SED: multiple patterns on the same line, how to match/parse first one

Question

I have a file, which holds phone number data, and also some useless stuff. I'm trying to parse the numbers out, and when there is only 1 phone number / line, it's not problem. But when I have multiple numbers, sed matches the last one (even though everywhere it says it should match only match the first pattern?), and I can't get other numbers out..

My data.txt:

bla bla bla NUM:09011111111 bla bla bla bla NUM:08022222222 bla bla bla

When I parse for the data, my idea was first to remove all the "initial" "bla bla bla" in front of the first phone number (so I search for first occurrence of 'NUM:'), then I remove all the stuff after phone number, and get the number. After that I want to parse the next occurrence from the leftover string.

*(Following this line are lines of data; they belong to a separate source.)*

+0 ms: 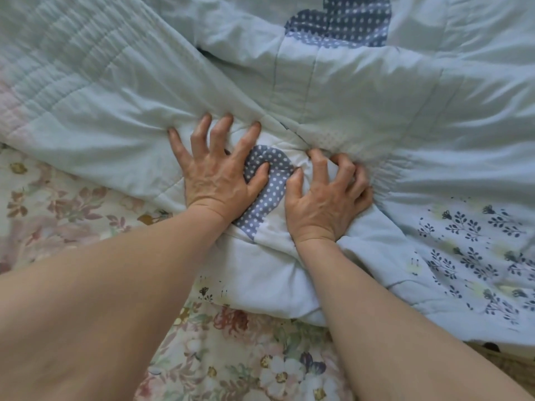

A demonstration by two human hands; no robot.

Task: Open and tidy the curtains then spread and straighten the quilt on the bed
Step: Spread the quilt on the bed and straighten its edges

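Quilt (347,96) is lying rumpled over the floral sheet (72,204), filling the far side and bunching under both hands at its near edge. Left hand (214,175) is clawing into it, fingers spread and bent. Right hand (321,198), just beside, is clutching a fold. Dotted patch (272,183) is showing between them.

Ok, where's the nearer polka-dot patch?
Head view, centre: the blue polka-dot fabric patch on the pale blue quilt lies between the left hand and right hand.
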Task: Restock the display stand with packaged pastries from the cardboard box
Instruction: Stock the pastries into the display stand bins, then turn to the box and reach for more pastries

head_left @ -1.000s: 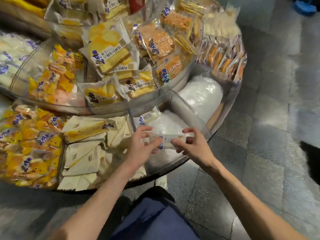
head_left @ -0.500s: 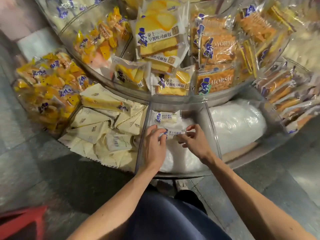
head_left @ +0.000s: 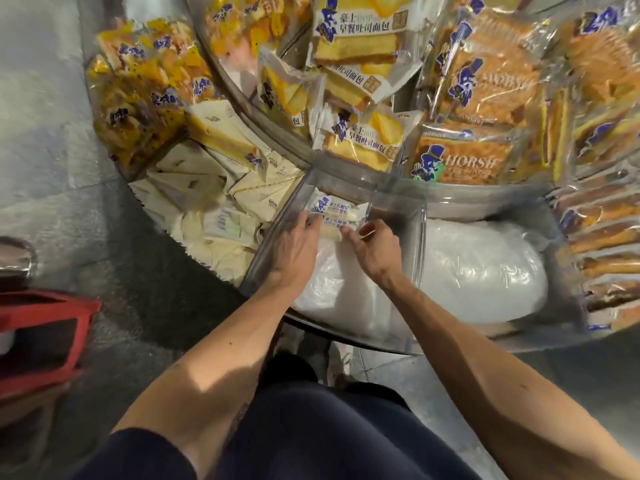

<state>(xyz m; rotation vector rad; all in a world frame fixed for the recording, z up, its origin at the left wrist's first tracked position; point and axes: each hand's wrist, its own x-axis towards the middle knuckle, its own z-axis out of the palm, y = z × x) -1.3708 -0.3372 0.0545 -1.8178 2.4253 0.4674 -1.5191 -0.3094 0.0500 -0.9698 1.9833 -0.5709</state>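
Near tier, middle compartment of round clear-plastic display stand (head_left: 420, 244): small white blue-printed pastry packet (head_left: 334, 226) lies over crumpled white plastic bag (head_left: 346, 292). Right hand (head_left: 375, 251) pinches packet's right end. Left hand (head_left: 294, 247) fingers cover its left end; grip cannot be told.
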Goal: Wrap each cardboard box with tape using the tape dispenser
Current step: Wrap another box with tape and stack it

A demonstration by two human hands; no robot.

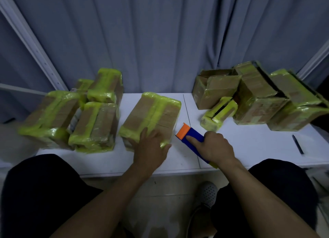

So now when I try to sed it, I always get the last number on the line:

>sed 's/.*NUM://' data.txt
08022222222 bla bla bla
>

Primarily I would like to understand what's wrong with my understanding of SED. Of course more efficient suggestions are welcome! Doesn't my sed command say, replace all stuff before 'NUM:' with '' (empty)? Why it matches always the last occurrence ?

Thanks!

Sed is greedy. If there is a second NUM:, the first can be consumed by .* . — user unknown, Mar 13 '12 at 9:37
+1 for sample data, implied expected output AND some sample code that's not working. Good luck. — shellter, Mar 13 '12 at 15:37

potong · Accepted Answer · 2012-03-13 10:02:02Z

This might work for you:

echo "bla bla bla NUM:09011111111 bla bla bla bla NUM:08022222222 bla bla bla" |
sed 's/NUM:/\n&/g;s/[^\n]*\n\(NUM:[0-9]*\)[^\n]*/\1 /g;s/.$//'
NUM:09011111111 NUM:08022222222

The problem you have is understanding that the .* is greedy i.e. it matches the longest match not the first match. By placing a unique character (\n sed uses it as a line delimiter so it cannot exist in the line) in front of the string we're interested in (NUM:...) and deleting everything that is not that unique character [^\n]* followed by the unique character \n, we effectively split the string into manageable pieces.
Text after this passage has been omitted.